_How to complete this task:_ Leaving all pictures aside, write out the records below precisely as given.

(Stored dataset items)
* * * * *

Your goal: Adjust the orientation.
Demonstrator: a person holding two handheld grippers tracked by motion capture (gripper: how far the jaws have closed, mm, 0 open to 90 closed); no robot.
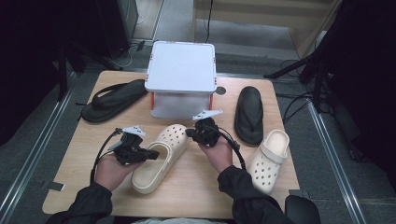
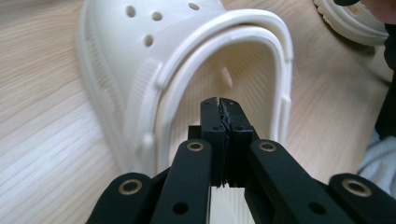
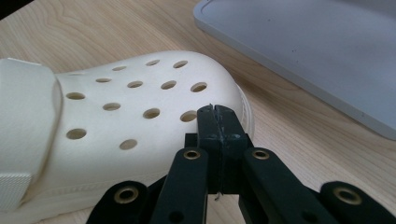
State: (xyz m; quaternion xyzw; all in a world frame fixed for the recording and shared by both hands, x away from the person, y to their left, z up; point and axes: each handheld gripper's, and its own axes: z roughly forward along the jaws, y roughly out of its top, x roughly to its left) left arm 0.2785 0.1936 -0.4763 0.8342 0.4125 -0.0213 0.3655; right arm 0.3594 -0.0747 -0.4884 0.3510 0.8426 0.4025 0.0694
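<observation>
Left tool [image 1: 148, 153]: jaws pressed together, nothing between them, tips at the heel opening of the cream clog [image 1: 161, 156]. In the left gripper view the left tool [image 2: 219, 103] points into that opening, over the rim.

Right tool [image 1: 190, 132]: jaws likewise closed flat, empty, tips at the clog's perforated toe. The right gripper view puts the right tool [image 3: 215, 111] just over the toe holes; contact cannot be told.

Clog lies mid-bench, toe toward the white box [image 1: 182, 77], heel toward the person.

Second cream clog [image 1: 268, 158] right of the first, near the bench edge. One black sandal [image 1: 249, 114] beyond it; another black sandal [image 1: 114, 99] left of the box.

Bench [image 1: 196, 191]: pale wood grain, rounded corners. Around it grey floor [image 1: 28, 154], metal rails either side, cables and dark stands behind.
</observation>
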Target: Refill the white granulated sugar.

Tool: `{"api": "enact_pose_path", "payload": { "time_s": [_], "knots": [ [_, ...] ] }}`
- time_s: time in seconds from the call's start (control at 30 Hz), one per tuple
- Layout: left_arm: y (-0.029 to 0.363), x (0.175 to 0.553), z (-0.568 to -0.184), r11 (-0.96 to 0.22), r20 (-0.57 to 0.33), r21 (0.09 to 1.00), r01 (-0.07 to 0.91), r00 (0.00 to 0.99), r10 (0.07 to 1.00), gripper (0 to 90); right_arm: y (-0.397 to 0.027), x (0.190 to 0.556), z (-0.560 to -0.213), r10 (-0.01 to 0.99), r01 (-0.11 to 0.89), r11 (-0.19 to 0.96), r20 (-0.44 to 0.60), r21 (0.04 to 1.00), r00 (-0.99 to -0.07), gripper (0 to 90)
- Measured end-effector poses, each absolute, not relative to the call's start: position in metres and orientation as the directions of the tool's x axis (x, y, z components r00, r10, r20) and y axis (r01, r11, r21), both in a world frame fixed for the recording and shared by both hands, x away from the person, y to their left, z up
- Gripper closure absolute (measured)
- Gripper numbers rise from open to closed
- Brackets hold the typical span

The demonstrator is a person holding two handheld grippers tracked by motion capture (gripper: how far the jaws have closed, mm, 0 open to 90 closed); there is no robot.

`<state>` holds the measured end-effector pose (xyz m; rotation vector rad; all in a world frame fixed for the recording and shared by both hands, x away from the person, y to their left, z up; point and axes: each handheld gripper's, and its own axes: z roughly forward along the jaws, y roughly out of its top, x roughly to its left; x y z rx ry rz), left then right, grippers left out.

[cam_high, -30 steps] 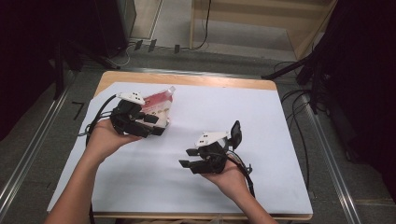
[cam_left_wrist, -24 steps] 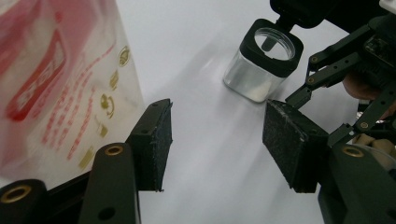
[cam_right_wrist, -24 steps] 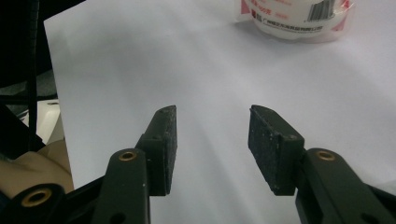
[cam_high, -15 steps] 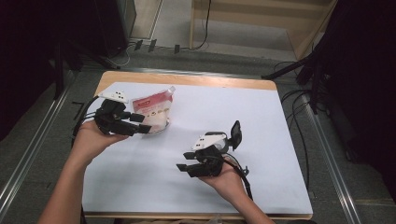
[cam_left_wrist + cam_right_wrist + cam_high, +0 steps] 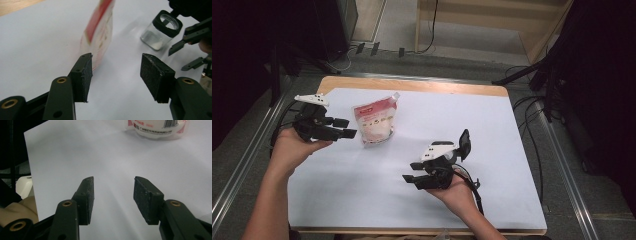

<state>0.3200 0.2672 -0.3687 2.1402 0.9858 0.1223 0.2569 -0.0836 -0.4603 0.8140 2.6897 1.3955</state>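
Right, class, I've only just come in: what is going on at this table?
A person sits at a table covered with a white sheet, holding tongs in each hand. A red-and-white pouch lies on the sheet near the left tongs, which stand open beside it, not touching. The right tongs are also open and empty, near the middle of the sheet. A small glass jar with a black rim stands close to them. Nothing is gripped at this moment.

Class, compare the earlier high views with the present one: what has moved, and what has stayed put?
The left gripper has drawn away leftward from the red-and-white plastic pouch, its fingers open and empty. The pouch now stands alone on the white table sheet. The right gripper stayed in place, open, and the small glass jar with a black rim beside it.
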Motion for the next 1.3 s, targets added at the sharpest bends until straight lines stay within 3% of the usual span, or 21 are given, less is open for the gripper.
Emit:
{"api": "enact_pose_path", "payload": {
  "time_s": [0.43, 0.9, 1.3],
  "knots": [
    [0.254, 0.351, -0.393, -0.396, -0.238, 0.689, 0.607, 0.705, 0.668, 43.9, -0.082, 0.252, -0.465, 0.45, 0.442, 0.476, 0.221, 0.76, -0.865, 50.5],
    [0.232, 0.367, -0.415, -0.385, -0.229, 0.681, 0.623, 0.68, 0.696, 50.3, -0.077, 0.247, -0.471, 0.457, 0.446, 0.478, 0.22, 0.756, -0.862, 49.1],
    [0.229, 0.367, -0.42, -0.348, -0.24, 0.687, 0.638, 0.651, 0.72, 69.0, -0.073, 0.246, -0.476, 0.454, 0.45, 0.474, 0.228, 0.757, -0.861, 48.6]
  ]
}}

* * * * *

_Answer section:_
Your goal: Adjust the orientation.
Demonstrator: a person holding two handheld grippers tracked by motion capture (gripper: how far the jaws have closed, mm, 0 open to 90 closed); no robot.
State: (xyz m; quaternion xyzw; all in a world frame fixed for the recording and shared by both hands, x away from the person, y to their left, z up; point and axes: each handheld gripper's, and its own axes: z roughly forward along the jaws, y roughly out of its top, x roughly to its left) left arm 0.2785 0.1936 -0.4763 0.8342 0.4125 -0.0213 0.3655; right arm 0.3594 -0.0747 -0.4884 0.3510 0.8426 0.4025 0.0694
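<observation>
Left tool [image 1: 148, 153]: jaws pressed together, nothing between them, tips at the heel opening of the cream clog [image 1: 161, 156]. In the left gripper view the left tool [image 2: 219, 103] points into that opening, over the rim.

Right tool [image 1: 190, 132]: jaws likewise closed flat, empty, tips at the clog's perforated toe. The right gripper view puts the right tool [image 3: 215, 111] just over the toe holes; contact cannot be told.

Clog lies mid-bench, toe toward the white box [image 1: 182, 77], heel toward the person.

Second cream clog [image 1: 268, 158] right of the first, near the bench edge. One black sandal [image 1: 249, 114] beyond it; another black sandal [image 1: 114, 99] left of the box.

Bench [image 1: 196, 191]: pale wood grain, rounded corners. Around it grey floor [image 1: 28, 154], metal rails either side, cables and dark stands behind.
</observation>
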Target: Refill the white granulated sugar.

Tool: `{"api": "enact_pose_path", "payload": { "time_s": [_], "knots": [ [_, ...] ] }}`
- time_s: time in seconds from the call's start (control at 30 Hz), one per tuple
- Layout: left_arm: y (-0.029 to 0.363), x (0.175 to 0.553), z (-0.568 to -0.184), r11 (-0.96 to 0.22), r20 (-0.57 to 0.33), r21 (0.09 to 1.00), r01 (-0.07 to 0.91), r00 (0.00 to 0.99), r10 (0.07 to 1.00), gripper (0 to 90); right_arm: y (-0.397 to 0.027), x (0.190 to 0.556), z (-0.560 to -0.213), r10 (-0.01 to 0.99), r01 (-0.11 to 0.89), r11 (-0.19 to 0.96), r20 (-0.44 to 0.60), r21 (0.04 to 1.00), r00 (-0.99 to -0.07), gripper (0 to 90)
- Measured end-effector poses, each absolute, not relative to the call's start: position in metres and orientation as the directions of the tool's x axis (x, y, z components r00, r10, r20) and y axis (r01, r11, r21), both in a world frame fixed for the recording and shared by both hands, x away from the person, y to their left, z up
- Gripper closure absolute (measured)
- Gripper numbers rise from open to closed
- Brackets hold the typical span

The demonstrator is a person holding two handheld grippers tracked by motion capture (gripper: how far the jaws have closed, mm, 0 open to 90 closed); there is no robot.

`<state>` holds the measured end-effector pose (xyz m; rotation vector rad; all in a world frame fixed for the recording and shared by both hands, x away from the person, y to their left, z up; point and axes: each handheld gripper's, and its own axes: z roughly forward along the jaws, y roughly out of its top, x roughly to its left; x y z rx ry rz), left then right, grippers left out.

[cam_high, -30 steps] 
[cam_left_wrist, -24 steps] 
[cam_right_wrist, -24 steps] 
[cam_high, -15 steps] 
[cam_left_wrist + cam_right_wrist + cam_high, +0 steps] 

<state>0.3200 0.2672 -0.3687 2.1402 0.9858 0.1223 0.2569 -0.0836 -0.4603 0.8140 2.6897 1.3955</state>
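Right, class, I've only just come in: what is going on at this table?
A person sits at a table covered with a white sheet, holding tongs in each hand. A red-and-white pouch lies on the sheet near the left tongs, which stand open beside it, not touching. The right tongs are also open and empty, near the middle of the sheet. A small glass jar with a black rim stands close to them. Nothing is gripped at this moment.

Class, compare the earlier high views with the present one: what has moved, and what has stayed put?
The left gripper has drawn away leftward from the red-and-white plastic pouch, its fingers open and empty. The pouch now stands alone on the white table sheet. The right gripper stayed in place, open, and the small glass jar with a black rim beside it.
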Motion for the next 1.3 s, targets added at the sharpest bends until straight lines stay within 3% of the usual span, or 21 are given, less is open for the gripper.
Emit:
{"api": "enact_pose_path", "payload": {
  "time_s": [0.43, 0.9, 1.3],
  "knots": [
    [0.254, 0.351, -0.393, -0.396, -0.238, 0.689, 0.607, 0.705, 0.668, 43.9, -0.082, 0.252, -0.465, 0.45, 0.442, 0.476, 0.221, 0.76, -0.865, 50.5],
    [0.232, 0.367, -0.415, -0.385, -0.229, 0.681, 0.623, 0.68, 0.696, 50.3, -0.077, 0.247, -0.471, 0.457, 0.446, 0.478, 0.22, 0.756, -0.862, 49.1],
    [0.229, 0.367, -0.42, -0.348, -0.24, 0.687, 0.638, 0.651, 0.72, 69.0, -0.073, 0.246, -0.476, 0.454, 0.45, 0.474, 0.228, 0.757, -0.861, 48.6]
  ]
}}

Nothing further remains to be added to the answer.